— Figure-toi qu’il m’a fait tout lui raconter de Pierre…; et il a été très dur. Il m’a dit qu’il ne fallait plus penser à lui autrement que je pense à tout le monde et que je devais détruire ou lui renvoyer tout ce qu’il m’avait offert… Mais quel mal y a-t-il là dedans ?… je te le demande, quel mal ?… On ne peut donc pas aimer certaines personnes plus que les autres… ou d’une manière différente ?…
— Le Père Selleron t’a-t-il dit que c’était si mal ?…
— Il m’a dit que c’était un danger très, très sérieux. M. l’abbé n’a pas de ces idées-là.
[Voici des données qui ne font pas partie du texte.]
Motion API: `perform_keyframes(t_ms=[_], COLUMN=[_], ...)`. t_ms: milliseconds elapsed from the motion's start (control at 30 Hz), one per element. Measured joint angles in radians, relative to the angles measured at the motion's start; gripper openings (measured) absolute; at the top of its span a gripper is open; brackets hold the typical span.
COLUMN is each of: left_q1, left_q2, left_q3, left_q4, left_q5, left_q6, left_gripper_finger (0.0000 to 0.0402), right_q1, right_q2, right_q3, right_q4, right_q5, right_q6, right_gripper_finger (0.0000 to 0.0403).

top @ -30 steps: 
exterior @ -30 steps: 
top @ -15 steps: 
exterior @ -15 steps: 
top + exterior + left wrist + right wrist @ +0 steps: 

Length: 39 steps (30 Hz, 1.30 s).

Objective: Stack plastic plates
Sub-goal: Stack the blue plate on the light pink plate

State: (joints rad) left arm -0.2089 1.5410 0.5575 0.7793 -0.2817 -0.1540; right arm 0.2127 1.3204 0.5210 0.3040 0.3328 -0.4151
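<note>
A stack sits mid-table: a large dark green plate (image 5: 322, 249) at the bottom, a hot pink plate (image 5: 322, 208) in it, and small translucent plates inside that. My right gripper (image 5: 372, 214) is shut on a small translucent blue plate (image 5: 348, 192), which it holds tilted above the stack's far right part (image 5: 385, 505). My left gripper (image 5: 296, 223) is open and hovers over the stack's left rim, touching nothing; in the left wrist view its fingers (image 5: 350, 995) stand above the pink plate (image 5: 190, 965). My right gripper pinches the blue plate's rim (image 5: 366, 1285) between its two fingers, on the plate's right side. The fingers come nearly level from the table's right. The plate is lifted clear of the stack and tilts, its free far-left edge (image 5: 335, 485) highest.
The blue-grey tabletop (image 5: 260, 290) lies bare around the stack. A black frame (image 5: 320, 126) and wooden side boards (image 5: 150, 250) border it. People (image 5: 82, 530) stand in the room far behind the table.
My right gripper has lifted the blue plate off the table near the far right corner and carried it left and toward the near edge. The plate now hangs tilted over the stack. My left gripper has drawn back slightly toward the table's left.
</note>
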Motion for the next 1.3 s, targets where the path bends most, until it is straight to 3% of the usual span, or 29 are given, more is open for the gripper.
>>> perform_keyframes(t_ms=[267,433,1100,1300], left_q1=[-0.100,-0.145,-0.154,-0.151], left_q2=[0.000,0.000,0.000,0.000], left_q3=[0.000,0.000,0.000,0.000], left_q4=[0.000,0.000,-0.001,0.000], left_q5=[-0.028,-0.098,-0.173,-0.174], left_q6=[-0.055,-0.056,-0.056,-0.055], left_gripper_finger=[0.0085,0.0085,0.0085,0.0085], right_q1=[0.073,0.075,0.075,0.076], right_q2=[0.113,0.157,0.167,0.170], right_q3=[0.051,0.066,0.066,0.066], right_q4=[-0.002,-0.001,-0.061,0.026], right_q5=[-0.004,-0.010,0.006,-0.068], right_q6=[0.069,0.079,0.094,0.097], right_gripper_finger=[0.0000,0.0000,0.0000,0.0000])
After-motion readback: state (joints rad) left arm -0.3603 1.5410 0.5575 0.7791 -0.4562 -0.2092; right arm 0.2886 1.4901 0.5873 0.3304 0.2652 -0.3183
— Lui en as-tu quelquefois parlé ?
— Non, mais il ne m’a jamais interrogée là-dessus… Et s’il l’avait fait, je suis certaine qu’il aurait été moins cruel. Le Père Selleron n’y regarde pas, lui, à faire de la peine aux gens.
— Voyons, Marie-Rose !
— Enfin, j’ai promis ; il faut bien que je tienne ma parole. J’ai dans ma poche les pauvres petits dessins de la Marie-Rose…; c’est ce que je considérais comme le plus précieux…
— Tu vas les déchirer ?…
— Non, protesta l’affligée avec une légère indignation. Pour qu’ils soient piétinés par n’importe qui et se changent en boue !… Les brûler…, pas davantage… : la cendre s’envole partout et le résultat est le même… On ne respecte pas la cendre. Que fait-on de celle que l’on utilise ?… de l’engrais ou la lessive…
— Il y a des cendres sacrées que l’on conserve dans des urnes funéraires.